A second potential takeover could come from Nevada firm Straw Sense LLC, which is offering to give Honey Bee a $2.3 million loan and buy a 30 percent equity stake in the company for $200,000. If this deal is made, the $2.5 million would pay off creditors.
In either case, a takeover by Uno or Straw Sense would still require more capital to proceed with development now projected to cost about $22 million and include a four-story building fronting Ala Moana Boulevard with shops, restaurants and a boat repair facility on one site, and a two-story wedding chapel in a building designed to look like a ship extending into the harbor, along with a convenience store, finger piers and a fuel dock on a nearby site in the harbor.
A third building, which would have housed restaurants and a second wedding chapel, has been eliminated from the plan.
Honey Bee first proposed Waikiki Landing in 2008 in response to a state request for proposals to lease and redevelop the run-down sites occupied by a boat repair yard and fuel dock.
Two qualified developers expressed interest, but Honey Bee submitted the only bid and was selected in 2009.

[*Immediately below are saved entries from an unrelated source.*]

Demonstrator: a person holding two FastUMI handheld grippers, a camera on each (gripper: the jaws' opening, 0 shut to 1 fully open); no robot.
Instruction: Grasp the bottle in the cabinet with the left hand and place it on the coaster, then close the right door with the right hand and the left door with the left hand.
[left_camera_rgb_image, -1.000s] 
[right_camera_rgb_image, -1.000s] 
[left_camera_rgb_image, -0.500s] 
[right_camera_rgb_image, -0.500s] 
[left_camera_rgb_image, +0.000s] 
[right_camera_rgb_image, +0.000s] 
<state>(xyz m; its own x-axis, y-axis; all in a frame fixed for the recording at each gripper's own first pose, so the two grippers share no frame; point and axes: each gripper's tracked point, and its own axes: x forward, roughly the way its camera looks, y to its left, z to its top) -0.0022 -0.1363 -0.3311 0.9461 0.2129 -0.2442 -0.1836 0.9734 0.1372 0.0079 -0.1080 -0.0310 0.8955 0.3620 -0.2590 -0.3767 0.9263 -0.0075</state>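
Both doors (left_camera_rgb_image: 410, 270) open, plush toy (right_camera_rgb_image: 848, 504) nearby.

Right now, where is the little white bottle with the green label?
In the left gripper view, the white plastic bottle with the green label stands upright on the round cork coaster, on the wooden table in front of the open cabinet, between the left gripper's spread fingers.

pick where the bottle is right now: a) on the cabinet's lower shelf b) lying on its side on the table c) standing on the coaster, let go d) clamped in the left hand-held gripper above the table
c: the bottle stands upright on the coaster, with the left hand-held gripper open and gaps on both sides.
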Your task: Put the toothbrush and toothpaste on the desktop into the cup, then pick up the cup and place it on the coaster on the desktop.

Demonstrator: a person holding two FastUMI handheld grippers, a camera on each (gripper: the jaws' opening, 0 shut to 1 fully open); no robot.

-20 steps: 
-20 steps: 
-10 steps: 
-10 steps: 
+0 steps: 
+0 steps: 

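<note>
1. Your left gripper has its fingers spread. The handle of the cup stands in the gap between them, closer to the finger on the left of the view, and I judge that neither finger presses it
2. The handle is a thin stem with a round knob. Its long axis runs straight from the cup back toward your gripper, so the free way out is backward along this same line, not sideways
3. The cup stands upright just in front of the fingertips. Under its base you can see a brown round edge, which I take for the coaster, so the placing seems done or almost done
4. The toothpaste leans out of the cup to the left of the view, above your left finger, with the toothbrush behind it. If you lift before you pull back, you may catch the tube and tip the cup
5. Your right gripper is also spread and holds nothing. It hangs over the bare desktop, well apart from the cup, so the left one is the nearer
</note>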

A lease was signed with the Department of Land and Natural Resources in 2013 after Honey Bee produced an environmental assessment and obtained several permits plus a waiver from the Legislature on zoning regulations. An opening was projected for 2015.
“Mr. Kiuchi hasn’t given up,” said Chuck Choi, Honey Bee’s bankruptcy attorney. “I don’t know if we’re in the eighth inning or the bottom of the ninth. We need to come up with the money or walk away from the lease.”